Hiponatremia Pós-Trauma: Entenda a SIADH e o Manejo

UFRN/EMCM - Escola Multicampi de Ciências Médicas (RN) — Prova 2020

Enunciado

Após um trauma crâniocefálico, um jovem de 25 anos passa a apresentar uma urina extremamente diluída, com Osmolaridade de 100 mOsm/Kg, Na 120 mEq/L e Osm sanguínea: 300 mOsm/L. Tentando reverter a hiponatremia, foi feito 2000 ml de SF0,9%, havendo piora da hiponatremia, com sódio passando a 115 mEq/L. A provável causa da hiponatremia é:

Alternativas

  1. A) Síndrome cerebral perdedora de sal.
  2. B) Síndrome da antidiurese inapropriada.
  3. C) Hipercortisolismo.
  4. D) Iatrogenia, pelo excesso de solução salina isotônica.

Pérola Clínica

Trauma craniano + hiponatremia + urina diluída (OsmU < OsmP) + piora com SF 0,9% → SIADH.

Resumo-Chave

A SIADH é caracterizada por hiponatremia dilucional com osmolaridade plasmática baixa e osmolaridade urinária inapropriadamente alta (ou não maximamente diluída) para o grau de hiponatremia. No caso, a urina está diluída (100 mOsm/Kg), mas o sódio urinário é 120 mEq/L, e a piora com SF 0,9% sugere que o paciente está retendo água livre, diluindo ainda mais o sódio. O trauma cranioencefálico é uma causa comum de SIADH.

Contexto Educacional

A hiponatremia é um distúrbio eletrolítico comum em pacientes com trauma cranioencefálico (TCE), sendo a Síndrome da Secreção Inapropriada de ADH (SIADH) uma das principais causas. A SIADH é caracterizada pela liberação excessiva e inapropriada de hormônio antidiurético (ADH), resultando em retenção de água livre e hiponatremia dilucional. Sua importância clínica reside no risco de edema cerebral e complicações neurológicas graves, especialmente em pacientes já com lesão cerebral. A fisiopatologia da SIADH pós-TCE envolve a estimulação não osmótica do ADH devido à lesão hipotalâmica ou à liberação de citocinas inflamatórias. O diagnóstico é feito pela tríade de hiponatremia, osmolaridade plasmática baixa e osmolaridade urinária inapropriadamente alta (ou não maximamente diluída) para o grau de hiponatremia, na ausência de hipovolemia. O sódio urinário geralmente é > 30 mEq/L. A piora da hiponatremia após a administração de soro fisiológico 0,9% é um forte indicativo de SIADH, pois o paciente retém a água livre, diluindo ainda mais o sódio. O tratamento da SIADH visa restringir a ingestão de líquidos e, em casos graves, pode incluir a administração de solução salina hipertônica. É crucial monitorar o sódio plasmático para evitar a correção rápida, que pode levar à síndrome de desmielinização osmótica. O prognóstico depende da gravidade da hiponatremia e da resposta ao tratamento, sendo a identificação precoce e o manejo adequado fundamentais para minimizar as complicações.

Perguntas Frequentes

Quais são os critérios diagnósticos para SIADH?
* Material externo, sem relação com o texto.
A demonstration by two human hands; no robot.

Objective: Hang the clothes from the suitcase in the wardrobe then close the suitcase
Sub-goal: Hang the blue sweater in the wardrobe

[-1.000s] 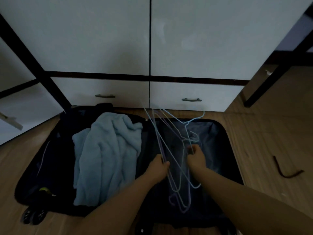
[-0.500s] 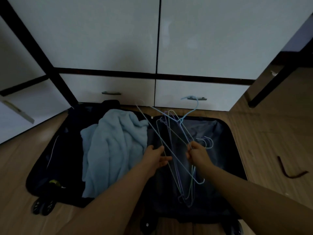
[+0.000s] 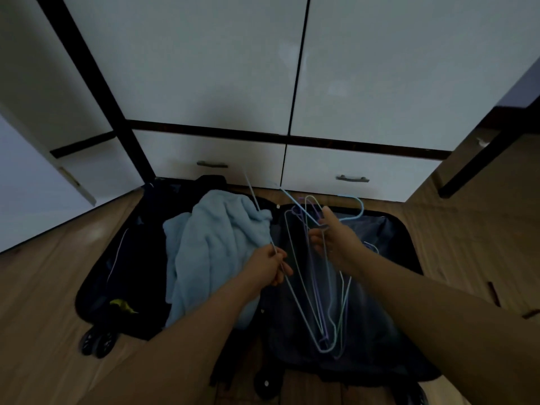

Os critérios incluem hiponatremia (Na < 135 mEq/L), osmolaridade plasmática < 275 mOsm/Kg, osmolaridade urinária > 100 mOsm/Kg, euvolemia clínica, sódio urinário > 30 mEq/L e ausência de outras causas de hiponatremia (insuficiência adrenal, hipotireoidismo, diuréticos).

Como diferenciar SIADH de Síndrome Cerebral Perdedora de Sal (SCPS)?

A principal diferença é o estado volêmico: na SIADH, o paciente é euvolêmico ou levemente hipervolêmico, enquanto na SCPS há depleção de volume (hipovolemia). Na SCPS, o sódio urinário é alto devido à natriurese, e a reposição com salina isotônica geralmente melhora a hiponatremia, o oposto da SIADH.

Por que a administração de soro fisiológico 0,9% pode piorar a hiponatremia na SIADH?

Na SIADH, o ADH está inapropriadamente elevado, levando à reabsorção excessiva de água livre. O soro fisiológico 0,9% (isotônico) tem uma osmolaridade menor que a urina concentrada do paciente com SIADH, fazendo com que o corpo excrete o sódio e retenha a água livre, diluindo ainda mais o sódio plasmático.